St. Clair County’s seven school districts are collaborating with St. Clair County RESA and Michigan Virtual School to offer online classes to local high school students next fall through the LearnON program.
LearnON is designed to be St. Clair County’s portal to online learning, said Kevin Miller, RESA’s administrative services director. The classes will be taught by local teachers and administered by local educators.
“LearnON is partnering with Michigan Virtual School to give our students a better way to access online classes,” Miller said. “Most classes will be facilitated by local county teachers who know and understand our students, and students will register through their own high school counselors.
“An added bonus for everyone is that this keeps St. Clair County education dollars in St. Clair County.”
“MVS serves as a leader in the state of Michigan as a service provider, capacity builder and change agent in the areas of blended and online instruction,” said Kristin Flynn, executive director of Student Learning Services at MVS. “This partnership aligns perfectly with that role.
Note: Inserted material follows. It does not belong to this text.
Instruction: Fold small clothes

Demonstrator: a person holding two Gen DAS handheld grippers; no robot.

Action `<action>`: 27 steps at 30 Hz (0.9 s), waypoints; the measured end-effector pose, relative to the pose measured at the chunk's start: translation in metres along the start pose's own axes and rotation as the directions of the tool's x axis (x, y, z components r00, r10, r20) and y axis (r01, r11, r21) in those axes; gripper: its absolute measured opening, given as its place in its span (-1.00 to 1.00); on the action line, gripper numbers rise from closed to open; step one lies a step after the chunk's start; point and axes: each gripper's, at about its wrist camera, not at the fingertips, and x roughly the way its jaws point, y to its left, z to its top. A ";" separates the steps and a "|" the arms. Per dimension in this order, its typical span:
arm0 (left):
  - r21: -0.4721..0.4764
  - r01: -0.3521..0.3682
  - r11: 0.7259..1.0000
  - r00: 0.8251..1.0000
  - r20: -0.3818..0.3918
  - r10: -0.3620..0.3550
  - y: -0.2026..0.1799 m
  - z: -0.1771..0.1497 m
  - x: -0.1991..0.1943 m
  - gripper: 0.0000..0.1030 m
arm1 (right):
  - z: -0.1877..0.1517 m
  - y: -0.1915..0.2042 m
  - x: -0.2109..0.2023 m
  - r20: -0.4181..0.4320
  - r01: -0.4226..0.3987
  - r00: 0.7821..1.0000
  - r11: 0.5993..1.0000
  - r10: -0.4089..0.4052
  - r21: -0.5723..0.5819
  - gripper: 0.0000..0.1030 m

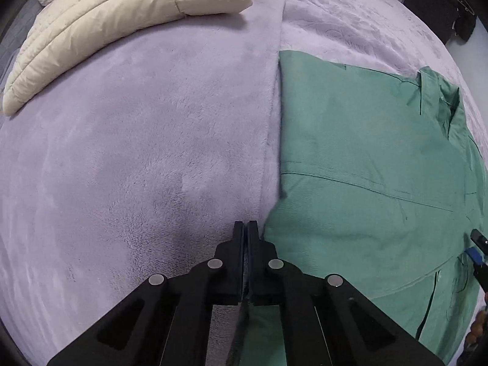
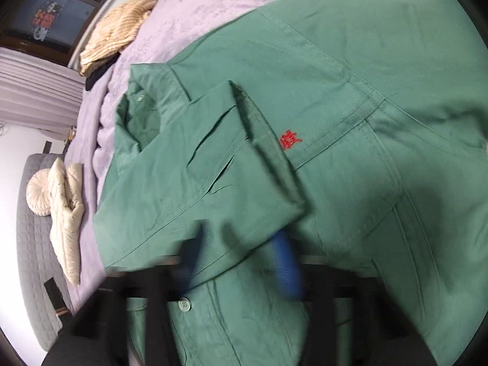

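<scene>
Under my right gripper (image 2: 241, 244) lies the green shirt (image 2: 305, 122) — fingers spread, a fold of its cloth between them, though blur hides any contact. My left gripper (image 1: 247, 228) is clenched on nothing, just left of the shirt's edge, so the right is nearer.

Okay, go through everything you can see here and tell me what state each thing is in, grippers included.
Left gripper: shut, empty, over the purple blanket.
Right gripper: open, blurred, fingers either side of a shirt fold.
Green shirt: lying on the bed, partly folded, collar open.
Cream puffer jacket: lying loosely bunched.
Yellow knit garment: crumpled in a heap.
</scene>
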 end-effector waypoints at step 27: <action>0.185 -0.087 0.979 0.993 -0.064 0.101 -0.121 -0.035 -0.048 -0.92 | -0.046 -0.093 -0.096 -0.031 -0.086 0.995 0.985 0.092 0.153 0.55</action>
We expect that this unique model of collaboration will attract other districts from across the state to form partnerships of this nature in an effort to best serve students with these expanded opportunities.”
Available classes include core subjects such as English and math. Other courses address less common subjects not typically available in most high schools, including a wide range of world languages and Advanced Placement courses. The expanded online options allow students to pursue a subject at the academic level that matches their skills and interests.
“This is one more way the schools are trying to accommodate the needs of today’s students,” said Garth Kriewall, RESA’s communications supervisor.
Although the program is not mandatory, the online courses will be available to students in the Algonac, Capac, East China, Marysville, Memphis, Port Huron and Yale school districts. Capac Community Schools already offers programs similar to LearnON.
“All the districts in the county realize that online classes are available, and it’s our job that they come from a trustworthy source,” Kriewall said. “They are the best classes available, and you can’t always say that for some of these online providers.”
Students will be able to see the online options while registering for their fall classes, which will allow school counselors more flexibility to help each student, as well as give students more flexibility to take a subject they want without sacrificing other preferred classes due to outside time demands from extracurricular activities or other home issues. Classes can be accessed at the student’s convenience.
Students can earn high school credit for completing online courses just as they would by sitting in a classroom, said Kreiwall. They can also interact with teachers and fellow students through the online portal, video chat and texting.
Teachers that chose to teach online will be trained for the different learning atmosphere and are able to maintain the class load they desire.
“We want to keep our teaching jobs and keep quality teachers working,” said Kreiwall.
“This is a win-win-win situation,” Miller added. “Online learning may not be right for every student in every circumstance. By keeping local control, LearnON educators will be in position to provide our students the support and guidance they need to be successful.”